'''

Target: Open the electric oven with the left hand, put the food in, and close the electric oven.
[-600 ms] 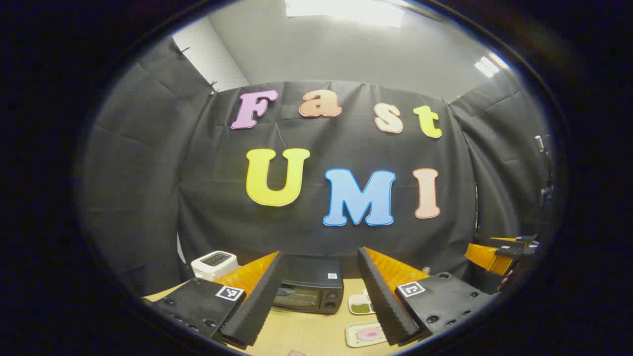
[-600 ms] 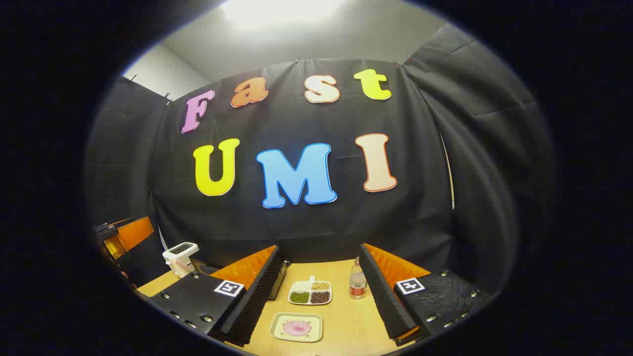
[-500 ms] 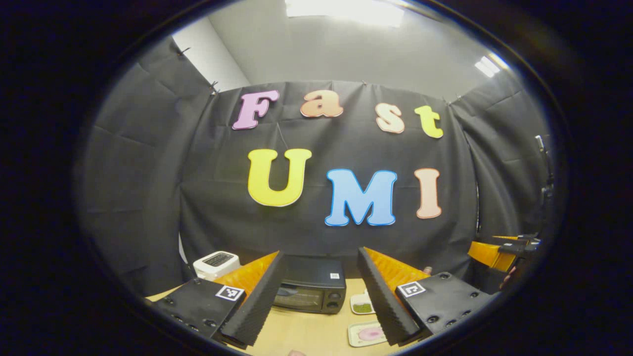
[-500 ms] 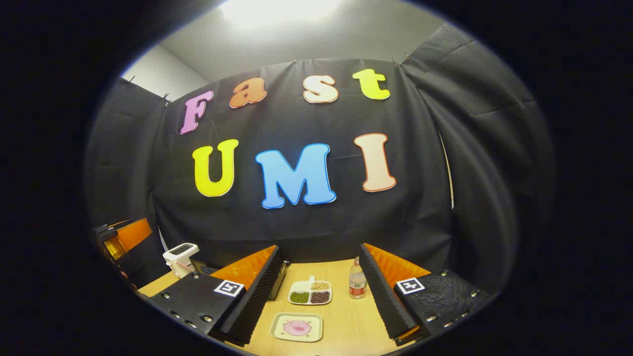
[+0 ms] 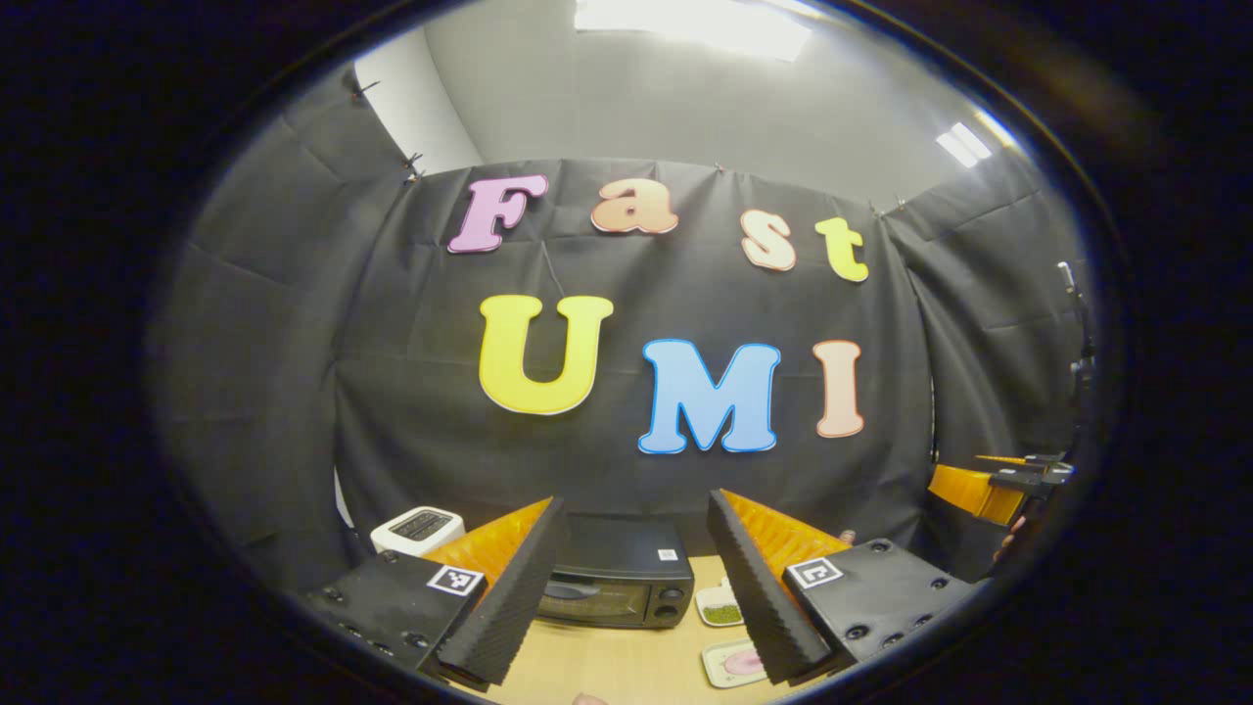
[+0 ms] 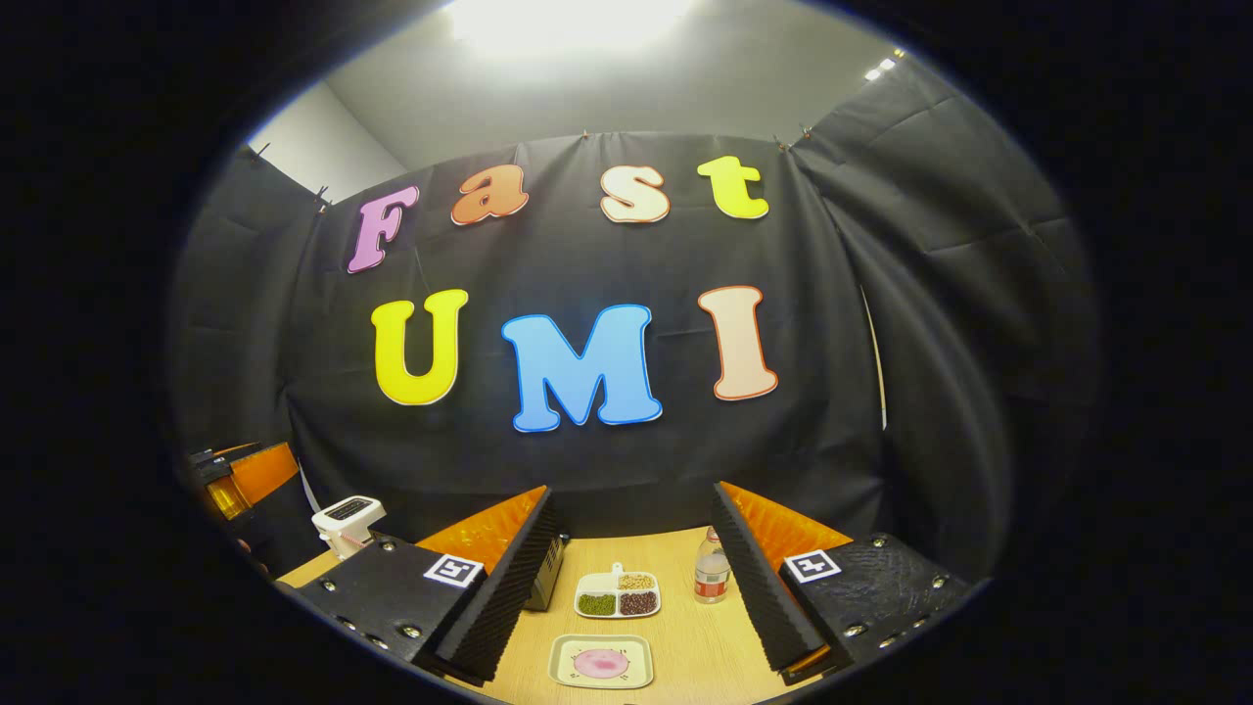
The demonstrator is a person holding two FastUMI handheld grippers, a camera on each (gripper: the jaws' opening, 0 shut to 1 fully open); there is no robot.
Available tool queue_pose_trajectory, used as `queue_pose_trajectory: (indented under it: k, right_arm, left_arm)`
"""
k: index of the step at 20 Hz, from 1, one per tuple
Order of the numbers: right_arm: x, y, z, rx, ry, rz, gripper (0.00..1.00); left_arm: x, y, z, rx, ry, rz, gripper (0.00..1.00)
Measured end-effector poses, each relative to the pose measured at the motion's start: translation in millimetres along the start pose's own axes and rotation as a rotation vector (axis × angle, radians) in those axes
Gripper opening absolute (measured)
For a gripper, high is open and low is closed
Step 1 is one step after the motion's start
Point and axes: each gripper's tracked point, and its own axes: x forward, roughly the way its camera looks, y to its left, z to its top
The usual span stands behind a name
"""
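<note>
Oven (image 5: 615,586) bottom centre of left gripper view, on tabletop (image 5: 607,666), door shut, framed between left tool (image 5: 636,578) fingers, well apart. Food plate (image 6: 601,662) bottom centre of right gripper view, ahead of right tool (image 6: 631,578). Both tools wide open, empty. Judgement: nothing done; opening, loading, closing all left.

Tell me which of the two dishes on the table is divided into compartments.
The farther dish, beside the bottle: three compartments with green, tan and dark fillings. The nearer plate is undivided, holding one pink item.
</note>
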Motion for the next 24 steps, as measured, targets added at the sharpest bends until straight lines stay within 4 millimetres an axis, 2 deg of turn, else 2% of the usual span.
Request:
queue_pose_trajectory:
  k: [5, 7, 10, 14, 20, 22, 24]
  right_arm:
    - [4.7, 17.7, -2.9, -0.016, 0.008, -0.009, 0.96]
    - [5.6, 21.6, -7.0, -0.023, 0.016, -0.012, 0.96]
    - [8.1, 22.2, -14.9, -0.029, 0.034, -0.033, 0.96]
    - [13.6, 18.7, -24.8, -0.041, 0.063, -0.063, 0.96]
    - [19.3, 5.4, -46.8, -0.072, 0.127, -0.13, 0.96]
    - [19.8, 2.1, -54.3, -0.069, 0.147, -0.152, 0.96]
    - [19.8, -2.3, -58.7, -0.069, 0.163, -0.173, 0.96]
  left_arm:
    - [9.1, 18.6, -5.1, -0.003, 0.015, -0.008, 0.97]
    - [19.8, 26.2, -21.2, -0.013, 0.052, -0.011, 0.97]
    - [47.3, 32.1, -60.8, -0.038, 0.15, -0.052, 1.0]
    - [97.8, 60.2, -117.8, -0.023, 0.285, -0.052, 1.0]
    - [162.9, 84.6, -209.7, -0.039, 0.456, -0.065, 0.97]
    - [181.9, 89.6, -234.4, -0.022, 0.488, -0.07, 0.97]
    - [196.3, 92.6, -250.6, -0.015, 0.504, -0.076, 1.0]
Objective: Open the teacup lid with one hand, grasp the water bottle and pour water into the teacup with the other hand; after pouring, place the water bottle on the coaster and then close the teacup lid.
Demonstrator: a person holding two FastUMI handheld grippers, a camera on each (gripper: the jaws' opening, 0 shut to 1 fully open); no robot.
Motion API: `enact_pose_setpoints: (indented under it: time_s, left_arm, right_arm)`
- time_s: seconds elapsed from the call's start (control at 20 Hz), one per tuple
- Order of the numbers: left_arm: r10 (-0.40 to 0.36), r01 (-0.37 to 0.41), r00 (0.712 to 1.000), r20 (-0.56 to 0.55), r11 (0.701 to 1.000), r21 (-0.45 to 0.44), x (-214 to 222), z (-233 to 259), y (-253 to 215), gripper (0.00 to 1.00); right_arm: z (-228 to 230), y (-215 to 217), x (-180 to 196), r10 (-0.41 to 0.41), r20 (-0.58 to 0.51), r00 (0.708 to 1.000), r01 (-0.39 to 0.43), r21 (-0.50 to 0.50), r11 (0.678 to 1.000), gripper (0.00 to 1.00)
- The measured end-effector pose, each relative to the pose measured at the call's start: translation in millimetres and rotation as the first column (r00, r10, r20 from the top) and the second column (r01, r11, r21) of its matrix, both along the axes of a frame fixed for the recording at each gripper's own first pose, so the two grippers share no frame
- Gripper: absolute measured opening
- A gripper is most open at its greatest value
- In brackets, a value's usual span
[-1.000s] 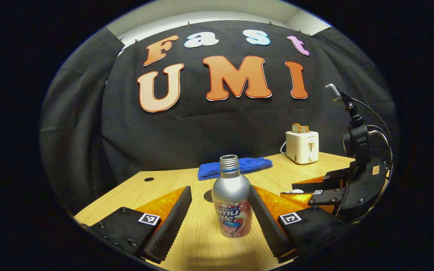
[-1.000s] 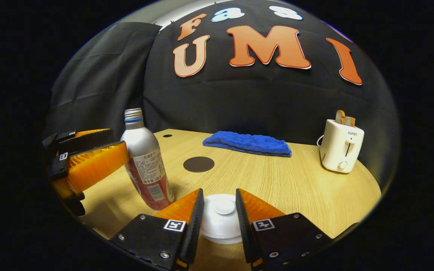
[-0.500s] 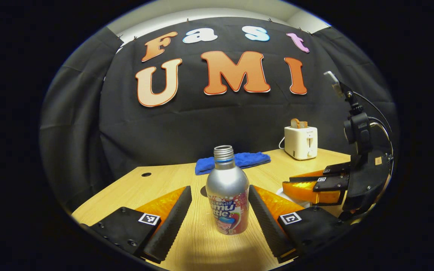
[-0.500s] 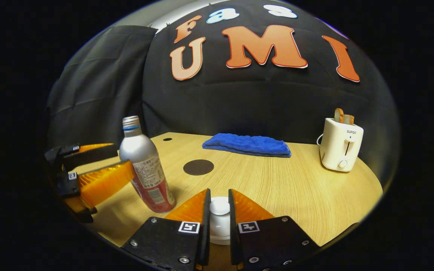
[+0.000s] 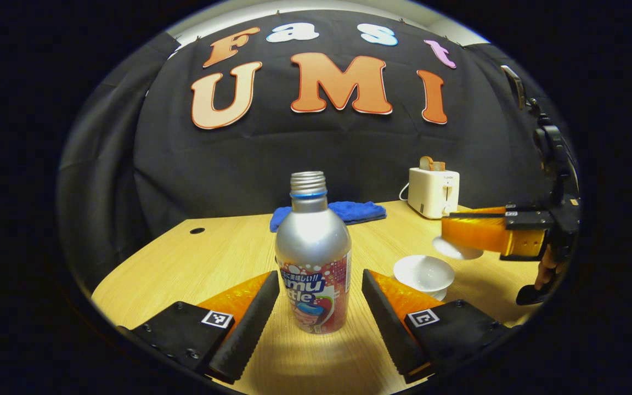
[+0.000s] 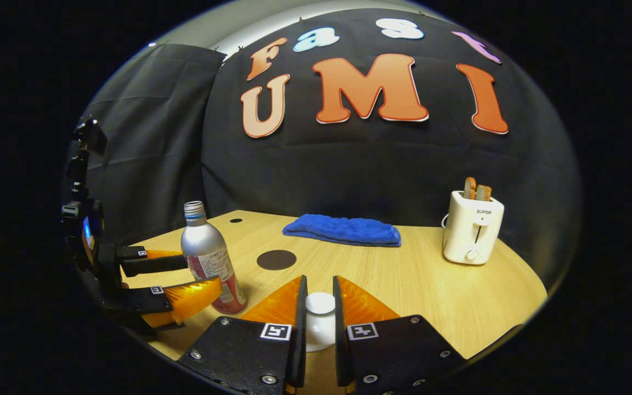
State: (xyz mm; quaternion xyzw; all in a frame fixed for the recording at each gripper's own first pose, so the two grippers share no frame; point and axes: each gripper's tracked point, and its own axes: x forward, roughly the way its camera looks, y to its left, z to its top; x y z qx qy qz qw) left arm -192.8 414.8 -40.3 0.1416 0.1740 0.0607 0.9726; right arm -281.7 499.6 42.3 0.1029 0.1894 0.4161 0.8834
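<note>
Above surface (image 5: 228, 258), at 3 o'clock: right hand-held gripper (image 6: 316, 321) is pinching round white ceramic lid (image 6: 320, 303) clear of white teacup (image 5: 423, 272).
Left hand-held gripper (image 5: 320, 299): is gaping wide, flanking silver metal water bottle (image 5: 312, 258) untouched.

The water bottle (image 5: 312, 262) is silver with a red printed label, uncapped and upright on the desk (image 5: 223, 263) near its front edge. The white teacup (image 5: 423, 273) stands open just to its right. Its white lid (image 6: 320, 319) is raised above the desk. The dark round coaster (image 6: 276, 259) lies flat toward the desk's middle.
</note>
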Motion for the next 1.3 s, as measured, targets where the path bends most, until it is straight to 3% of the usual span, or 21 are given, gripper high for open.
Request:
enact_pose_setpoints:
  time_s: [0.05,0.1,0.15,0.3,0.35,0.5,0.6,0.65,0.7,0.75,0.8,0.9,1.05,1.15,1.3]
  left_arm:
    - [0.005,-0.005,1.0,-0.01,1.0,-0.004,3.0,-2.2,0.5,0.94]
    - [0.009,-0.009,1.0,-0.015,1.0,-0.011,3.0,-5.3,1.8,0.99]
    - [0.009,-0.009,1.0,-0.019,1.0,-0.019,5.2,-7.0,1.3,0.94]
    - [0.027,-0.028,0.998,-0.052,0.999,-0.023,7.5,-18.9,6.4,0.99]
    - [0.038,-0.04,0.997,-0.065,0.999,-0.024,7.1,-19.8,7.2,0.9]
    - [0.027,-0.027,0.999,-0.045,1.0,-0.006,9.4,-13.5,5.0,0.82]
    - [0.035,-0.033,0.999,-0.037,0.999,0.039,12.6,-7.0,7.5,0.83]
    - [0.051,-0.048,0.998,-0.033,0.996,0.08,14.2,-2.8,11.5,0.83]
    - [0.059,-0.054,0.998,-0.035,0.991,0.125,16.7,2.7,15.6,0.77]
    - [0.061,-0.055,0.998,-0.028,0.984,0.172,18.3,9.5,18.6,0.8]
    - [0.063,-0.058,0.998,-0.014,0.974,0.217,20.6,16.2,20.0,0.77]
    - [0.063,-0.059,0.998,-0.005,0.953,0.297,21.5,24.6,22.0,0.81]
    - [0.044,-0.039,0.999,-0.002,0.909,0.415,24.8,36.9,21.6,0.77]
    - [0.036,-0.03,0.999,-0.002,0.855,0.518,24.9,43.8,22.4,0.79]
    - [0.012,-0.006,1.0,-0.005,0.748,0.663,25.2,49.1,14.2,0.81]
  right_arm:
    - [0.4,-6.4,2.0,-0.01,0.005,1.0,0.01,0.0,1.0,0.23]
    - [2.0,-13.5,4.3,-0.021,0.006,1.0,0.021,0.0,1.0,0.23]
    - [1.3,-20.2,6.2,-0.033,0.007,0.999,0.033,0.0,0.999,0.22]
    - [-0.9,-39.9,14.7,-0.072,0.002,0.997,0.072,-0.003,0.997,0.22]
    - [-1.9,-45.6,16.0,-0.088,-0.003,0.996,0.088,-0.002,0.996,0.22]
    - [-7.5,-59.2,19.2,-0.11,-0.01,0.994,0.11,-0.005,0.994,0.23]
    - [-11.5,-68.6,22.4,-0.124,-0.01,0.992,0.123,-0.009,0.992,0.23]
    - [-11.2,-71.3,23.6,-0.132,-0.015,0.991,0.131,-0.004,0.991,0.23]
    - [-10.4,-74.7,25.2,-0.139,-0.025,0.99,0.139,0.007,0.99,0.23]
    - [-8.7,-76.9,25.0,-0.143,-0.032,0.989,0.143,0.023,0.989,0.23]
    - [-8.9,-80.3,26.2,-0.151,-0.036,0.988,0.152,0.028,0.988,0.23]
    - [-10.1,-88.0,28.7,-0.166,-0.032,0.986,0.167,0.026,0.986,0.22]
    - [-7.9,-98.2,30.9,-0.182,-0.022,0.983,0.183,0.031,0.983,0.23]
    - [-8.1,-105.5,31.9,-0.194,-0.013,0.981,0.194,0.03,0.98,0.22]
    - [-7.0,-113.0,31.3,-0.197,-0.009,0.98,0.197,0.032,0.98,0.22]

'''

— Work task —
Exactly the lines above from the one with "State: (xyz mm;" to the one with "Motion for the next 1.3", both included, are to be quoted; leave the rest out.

— Result of the exercise —
State: (xyz mm; quaternion xyzw; all in a frame fixed for the recording at each gripper's own first pose, so the two grippers share no frame; point and axes: each gripper's tracked point, and its own axes: x forward, roughly the way its camera looks, y to its left, z to its top; x y z qx qy qz qw) left arm -192.8 414.8 -40.3 0.1416 0.1740 0.0607 0.9726; right arm -281.7 499.6 42.3 0.1029 0.1894 0.4161 0.8834
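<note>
Above surface (image 5: 228, 258), at 3 o'clock: right hand-held gripper (image 6: 316, 321) is pinching round white ceramic lid (image 6: 320, 303) clear of white teacup (image 5: 423, 272).
Left hand-held gripper (image 5: 320, 299): is gaping wide, flanking silver metal water bottle (image 5: 312, 258) untouched.

The water bottle (image 5: 312, 262) is silver with a red printed label, uncapped and upright on the desk (image 5: 223, 263) near its front edge. The white teacup (image 5: 423, 273) stands open just to its right. Its white lid (image 6: 320, 319) is raised above the desk. The dark round coaster (image 6: 276, 259) lies flat toward the desk's middle.
</note>
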Motion for the next 1.3 s, as measured, targets where the path bends most, until it is straight to 3% of the usual span, or 21 are given, gripper high for open.

Now the output is complete.